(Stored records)
---------------
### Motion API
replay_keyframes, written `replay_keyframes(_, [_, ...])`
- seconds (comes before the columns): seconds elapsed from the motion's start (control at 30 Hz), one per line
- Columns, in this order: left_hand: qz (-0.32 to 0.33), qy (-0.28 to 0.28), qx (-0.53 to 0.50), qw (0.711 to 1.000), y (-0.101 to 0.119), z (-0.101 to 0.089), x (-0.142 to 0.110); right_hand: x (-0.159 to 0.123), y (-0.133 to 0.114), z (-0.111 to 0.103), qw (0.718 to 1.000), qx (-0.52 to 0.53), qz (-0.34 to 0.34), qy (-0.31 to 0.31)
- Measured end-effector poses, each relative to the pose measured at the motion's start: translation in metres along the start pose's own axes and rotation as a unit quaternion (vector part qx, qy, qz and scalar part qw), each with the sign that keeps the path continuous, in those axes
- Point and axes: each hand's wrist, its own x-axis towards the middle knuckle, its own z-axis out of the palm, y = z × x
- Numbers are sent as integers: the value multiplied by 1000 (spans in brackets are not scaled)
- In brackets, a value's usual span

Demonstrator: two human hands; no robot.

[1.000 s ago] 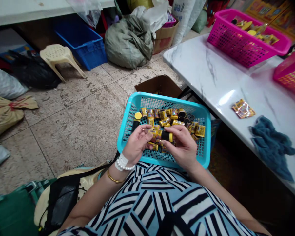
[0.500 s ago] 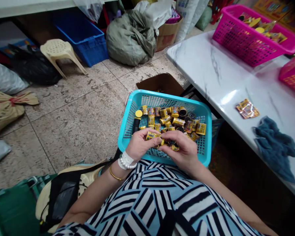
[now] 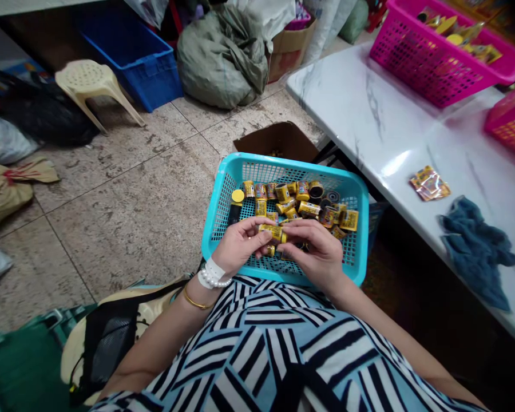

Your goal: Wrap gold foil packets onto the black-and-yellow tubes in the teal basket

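Over the near side of a turquoise plastic basket (image 3: pixel 360 240), my left hand (image 3: pixel 240 243) is closed on a small yellow labelled tube (image 3: pixel 271 233) lying sideways between thumb and fingers. At the tube's right end, my right hand (image 3: pixel 315 249) pinches the yellow tip with its thumb and fingertips. Several similar yellow printed containers (image 3: pixel 309 209) lie jumbled in the basket beyond my hands, a few showing dark round ends. A black cylinder with a yellow disc (image 3: pixel 237 196) on top stands at the basket's left side.
A marble-patterned table (image 3: pixel 347 97) on the right bears a pink basket (image 3: pixel 429 63), printed wrappers (image 3: pixel 430 183) and a blue cloth (image 3: pixel 476 246). An open cardboard box (image 3: pixel 278 137) sits behind the turquoise basket. A cream stool (image 3: pixel 86 77) and blue crate (image 3: pixel 150 80) stand at the back left.
The tube in my hands has turned and shows more of its yellow label, with my fingers shifted along it. The whole view has moved slightly.
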Motion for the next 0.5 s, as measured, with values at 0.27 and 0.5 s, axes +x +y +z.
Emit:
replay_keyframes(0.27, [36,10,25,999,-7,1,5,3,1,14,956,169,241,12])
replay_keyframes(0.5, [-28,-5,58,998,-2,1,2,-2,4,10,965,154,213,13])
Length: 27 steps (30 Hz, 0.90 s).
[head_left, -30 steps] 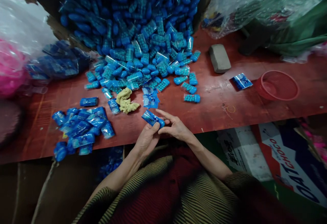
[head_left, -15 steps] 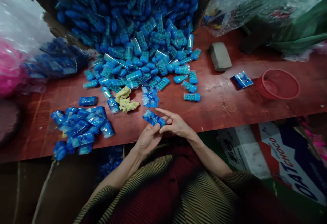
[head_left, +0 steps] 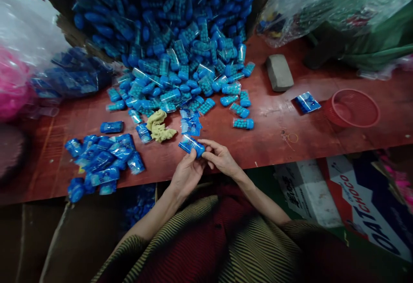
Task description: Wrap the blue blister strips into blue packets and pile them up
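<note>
Hands: both at the front edge of the tabletop, near its middle, working on one blue-sleeved bottle. Left hand grips it from below, thumb laid along the near side. Right hand closes thumb and forefinger narrowly about its right end; remaining fingers curled, exact contact partly hidden. Bottle held tilted, left end higher in view, printed film around it.

Just beyond the bottle: a small stack of flat blue sleeves on the tabletop. Left of that stack, a crumpled pale-yellow piece, material uncertain. A wrapped bottle lies just beside its left side.

Left: heap of wrapped bottles, lying at mixed angles; a single wrapped bottle sits just behind the heap.

Rear: large mass of clear bottles with blue caps and blue beads inside, spilling forward from a dark-sided carton. One clear bottle lies apart at the right front of the mass.

Right: grey block, then a blue packet, then a red plastic basket. Thin rubber band lies nearer the front edge.
</note>
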Each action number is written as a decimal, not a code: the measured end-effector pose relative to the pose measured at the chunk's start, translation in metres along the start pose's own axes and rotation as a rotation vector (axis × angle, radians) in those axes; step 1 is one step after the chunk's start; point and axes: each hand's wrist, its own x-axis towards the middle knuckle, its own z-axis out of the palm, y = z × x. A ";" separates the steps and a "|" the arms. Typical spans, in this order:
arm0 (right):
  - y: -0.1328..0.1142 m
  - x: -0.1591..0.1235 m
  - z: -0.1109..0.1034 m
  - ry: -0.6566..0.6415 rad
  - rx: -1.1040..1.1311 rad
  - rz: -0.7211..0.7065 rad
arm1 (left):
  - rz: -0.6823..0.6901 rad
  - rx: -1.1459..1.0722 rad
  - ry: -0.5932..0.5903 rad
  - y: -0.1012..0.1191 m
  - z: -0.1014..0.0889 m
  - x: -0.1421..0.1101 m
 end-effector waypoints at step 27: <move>-0.002 -0.004 0.011 0.125 -0.213 -0.018 | 0.134 0.125 0.022 0.004 0.000 -0.001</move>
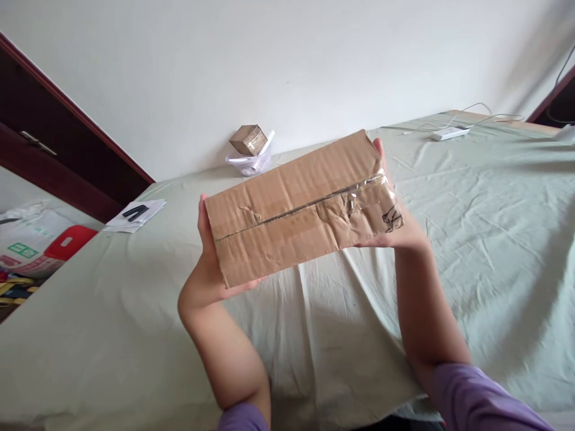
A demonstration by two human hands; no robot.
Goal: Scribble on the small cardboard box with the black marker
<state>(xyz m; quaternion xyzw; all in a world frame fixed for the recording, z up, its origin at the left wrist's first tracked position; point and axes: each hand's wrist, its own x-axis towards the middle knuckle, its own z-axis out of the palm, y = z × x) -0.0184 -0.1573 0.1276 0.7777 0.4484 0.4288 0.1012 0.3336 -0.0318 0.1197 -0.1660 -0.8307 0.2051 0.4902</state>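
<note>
A brown cardboard box (287, 221) is held up in front of me, tilted so its right end is higher. Its flaps meet along a lengthwise seam, with creases, clear tape and a black ink drawing at the right end. My left hand (207, 263) grips the left end, thumb at the side and fingers underneath. At the opposite end, my right hand (399, 221) is closed around the box, its fingers partly hidden behind and below it. The bed or table under the box is covered by a pale green cloth (471, 251).
By the wall, a small taped box (249, 140) rests on a translucent plastic basket (251, 164). Papers (150, 211) with a black stapler (135, 212) lie at left. A white power strip (450, 133) with cables sits at right. Bags (27, 233) and a red lid-like object (70, 242) stand beyond the left edge.
</note>
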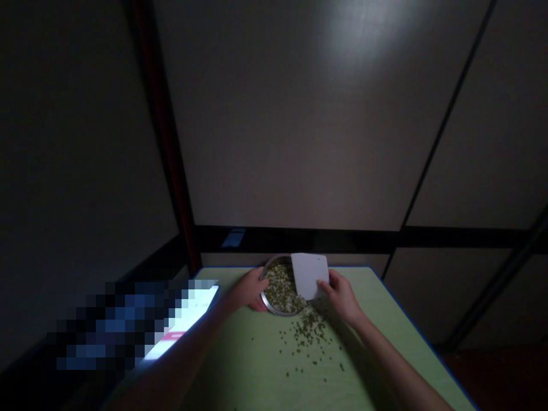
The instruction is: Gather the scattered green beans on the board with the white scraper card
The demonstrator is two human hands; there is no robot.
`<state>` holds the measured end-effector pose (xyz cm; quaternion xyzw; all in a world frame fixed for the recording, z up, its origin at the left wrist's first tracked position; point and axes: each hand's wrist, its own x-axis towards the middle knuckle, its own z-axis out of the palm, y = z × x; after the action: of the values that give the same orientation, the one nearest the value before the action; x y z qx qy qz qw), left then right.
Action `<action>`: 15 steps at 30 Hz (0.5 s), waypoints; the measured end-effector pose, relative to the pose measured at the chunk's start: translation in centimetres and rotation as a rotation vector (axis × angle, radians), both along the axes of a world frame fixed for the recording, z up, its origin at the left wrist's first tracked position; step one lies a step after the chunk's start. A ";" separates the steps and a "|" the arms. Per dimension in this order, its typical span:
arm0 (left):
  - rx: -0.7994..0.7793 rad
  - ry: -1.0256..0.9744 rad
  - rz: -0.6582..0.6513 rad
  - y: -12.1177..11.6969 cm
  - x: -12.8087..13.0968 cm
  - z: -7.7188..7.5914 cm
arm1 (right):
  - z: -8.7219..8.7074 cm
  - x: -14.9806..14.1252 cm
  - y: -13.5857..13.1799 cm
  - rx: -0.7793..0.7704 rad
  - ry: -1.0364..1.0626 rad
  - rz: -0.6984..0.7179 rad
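A round metal bowl (282, 313) is tilted toward me over the table, with many small green and pale bits (280, 288) spread inside it. My left hand (252, 288) grips the bowl's left rim, thumb over the edge. My right hand (338, 291) is closed on a flat white scraper (310, 274), thumb on its near face. The scraper overlaps the right side of the bowl and hides that part. Loose green bits (310, 331) lie scattered on the table below the bowl and scraper.
The light green table (257, 371) has a blue edge and stands against a panelled wall (291, 142). At the left is a bright lit screen (188, 319), partly pixelated. A small pale bluish patch (233, 237) shows on the dark wall strip. The room is dim.
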<state>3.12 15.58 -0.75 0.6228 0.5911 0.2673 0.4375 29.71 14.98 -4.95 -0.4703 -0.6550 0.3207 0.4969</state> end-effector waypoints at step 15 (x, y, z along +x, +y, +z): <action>-0.153 -0.246 0.227 -1.8 -2.1 -0.6 | 3.4 2.7 -2.0 0.073 0.046 -0.072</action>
<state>1.03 13.75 -1.39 0.4795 0.6181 0.3434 0.5197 32.45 13.00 -1.54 -0.4675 -0.6374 0.2894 0.5398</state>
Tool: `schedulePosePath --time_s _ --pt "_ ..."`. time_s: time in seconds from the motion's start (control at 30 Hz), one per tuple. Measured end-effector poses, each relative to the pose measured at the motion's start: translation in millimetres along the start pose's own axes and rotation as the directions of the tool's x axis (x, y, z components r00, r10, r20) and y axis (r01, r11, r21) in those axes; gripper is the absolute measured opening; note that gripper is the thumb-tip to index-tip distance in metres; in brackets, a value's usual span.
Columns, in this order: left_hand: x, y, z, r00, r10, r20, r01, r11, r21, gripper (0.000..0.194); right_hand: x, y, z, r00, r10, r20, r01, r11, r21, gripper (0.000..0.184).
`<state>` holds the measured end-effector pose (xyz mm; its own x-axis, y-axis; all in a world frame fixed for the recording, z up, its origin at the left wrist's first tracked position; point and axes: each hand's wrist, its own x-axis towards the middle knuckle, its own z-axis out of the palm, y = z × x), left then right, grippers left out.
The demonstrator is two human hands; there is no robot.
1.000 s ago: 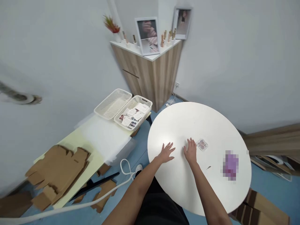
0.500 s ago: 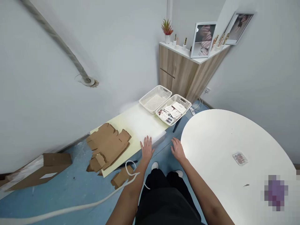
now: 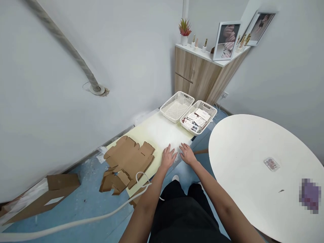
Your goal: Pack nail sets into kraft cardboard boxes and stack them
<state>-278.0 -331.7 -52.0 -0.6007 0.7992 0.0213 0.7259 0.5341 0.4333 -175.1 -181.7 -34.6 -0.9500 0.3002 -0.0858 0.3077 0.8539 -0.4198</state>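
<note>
My left hand (image 3: 168, 157) is at the front edge of the low pale yellow table (image 3: 162, 130), its fingers spread and nothing in it. Beside it, my right hand (image 3: 187, 154) is also open, by the table's front right corner. Whether either palm presses on the top I cannot tell. Flattened brown cardboard boxes (image 3: 133, 157) lie to the left of my hands. At the table's far end stand two white plastic baskets. The left basket (image 3: 176, 106) holds only a little clear plastic, while the right basket (image 3: 202, 105) is filled with cards and small packets.
A round white table (image 3: 243, 145) stands to the right, with a small clear packet (image 3: 271, 164) on it. Behind is a wooden cabinet (image 3: 206, 76). A white cable (image 3: 88, 220) crosses at lower left, near a cardboard carton (image 3: 62, 184) on the floor.
My two hands have come closer together, the right one moving in toward the low table's edge. The view has shifted slightly, so the tables and baskets appear farther right.
</note>
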Motion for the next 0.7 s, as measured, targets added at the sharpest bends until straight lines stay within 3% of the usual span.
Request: schedulePosePath --time_s 0.23,0.4,0.5,0.6,0.7 --pt "5 -28 1.4 0.997 0.013 0.081 -0.023 0.993 0.119 0.05 24 -17 8 0.976 0.077 0.203 -0.065 0.996 -0.065 0.051" --pt "17 -41 -6.0 0.997 0.047 0.062 -0.054 0.991 0.125 0.04 29 -15 15 0.964 0.101 0.244 -0.092 0.995 -0.046 0.054" --pt "31 -47 -14.5 0.998 0.056 0.039 -0.059 0.994 0.091 0.025 29 -14 15 0.958 0.099 0.267 -0.101 0.995 -0.007 0.056" --pt "42 -50 -25.4 1.0 0.007 0.001 -0.008 0.997 0.08 0.028 31 -17 11 0.952 0.124 0.279 -0.148 0.987 0.069 0.056" --pt "44 -40 -37.8 0.987 -0.084 -0.138 0.083 0.996 -0.01 0.029 33 -26 2 0.951 0.24 0.194 -0.288 0.918 0.274 0.057"
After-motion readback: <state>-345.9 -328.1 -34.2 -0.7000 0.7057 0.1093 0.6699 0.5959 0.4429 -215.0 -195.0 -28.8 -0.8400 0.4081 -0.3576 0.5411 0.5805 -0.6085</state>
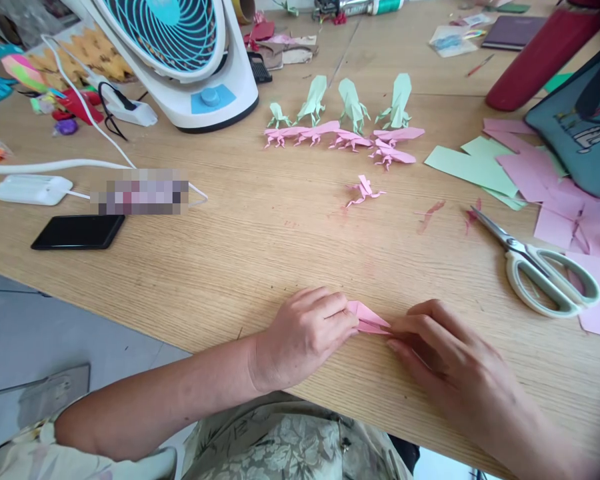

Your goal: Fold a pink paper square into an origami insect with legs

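Between my two hands is a folded piece of pink paper, narrow and pointed at its right end, just above the table's near edge. My left hand pinches its left end, which the fingers cover. The thumb and fingers of my right hand close on the pointed right tip. Farther back stands a single small pink folded figure. Behind it are several winged pink paper figures and a row of green ones.
Scissors lie at the right, beside loose pink sheets and green sheets. A red bottle and a blue pouch are behind. At the left are a fan, a phone and white cables.
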`<state>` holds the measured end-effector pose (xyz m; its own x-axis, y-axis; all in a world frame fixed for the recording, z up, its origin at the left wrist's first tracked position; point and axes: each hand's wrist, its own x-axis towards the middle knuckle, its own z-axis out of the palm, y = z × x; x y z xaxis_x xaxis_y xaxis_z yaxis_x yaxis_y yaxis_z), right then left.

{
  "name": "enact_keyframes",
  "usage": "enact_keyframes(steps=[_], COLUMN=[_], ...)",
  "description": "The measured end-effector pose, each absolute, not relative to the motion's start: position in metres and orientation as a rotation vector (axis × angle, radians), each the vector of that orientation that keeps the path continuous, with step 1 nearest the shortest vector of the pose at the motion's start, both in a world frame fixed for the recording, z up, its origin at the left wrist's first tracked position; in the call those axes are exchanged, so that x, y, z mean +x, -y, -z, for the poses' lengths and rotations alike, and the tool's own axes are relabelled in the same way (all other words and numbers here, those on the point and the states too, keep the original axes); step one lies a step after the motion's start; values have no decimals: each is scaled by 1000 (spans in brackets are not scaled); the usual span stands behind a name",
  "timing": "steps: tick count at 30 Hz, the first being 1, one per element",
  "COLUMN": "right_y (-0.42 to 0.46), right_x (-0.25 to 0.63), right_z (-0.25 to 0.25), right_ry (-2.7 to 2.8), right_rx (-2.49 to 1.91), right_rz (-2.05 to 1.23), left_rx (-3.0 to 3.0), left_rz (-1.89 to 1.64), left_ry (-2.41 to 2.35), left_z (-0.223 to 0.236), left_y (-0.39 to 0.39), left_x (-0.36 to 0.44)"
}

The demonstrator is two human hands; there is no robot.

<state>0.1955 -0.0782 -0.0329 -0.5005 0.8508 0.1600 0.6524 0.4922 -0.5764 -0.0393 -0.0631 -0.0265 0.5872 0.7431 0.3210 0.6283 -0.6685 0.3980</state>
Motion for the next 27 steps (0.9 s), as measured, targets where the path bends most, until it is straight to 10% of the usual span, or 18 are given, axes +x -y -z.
enact_keyframes(steps=[27], right_y=[82], right_x=[169], right_z=[37], right_ry=[2290], right_rx=[-1217], right_rz=[-518], left_rx=[2424], left_rz=[-665], left_ry=[-1075], left_z=[28], left_y=[60], left_x=[-39])
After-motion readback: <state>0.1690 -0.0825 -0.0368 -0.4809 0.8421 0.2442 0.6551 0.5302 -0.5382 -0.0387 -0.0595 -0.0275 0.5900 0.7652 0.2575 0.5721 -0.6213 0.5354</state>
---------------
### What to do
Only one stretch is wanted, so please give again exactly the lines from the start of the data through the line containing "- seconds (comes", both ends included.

### Exercise answer
### Motion API
replay_keyframes, written `replay_keyframes(_, [_, ...])`
- seconds (comes before the columns): seconds elapsed from the motion's start (control at 30 Hz), one per line

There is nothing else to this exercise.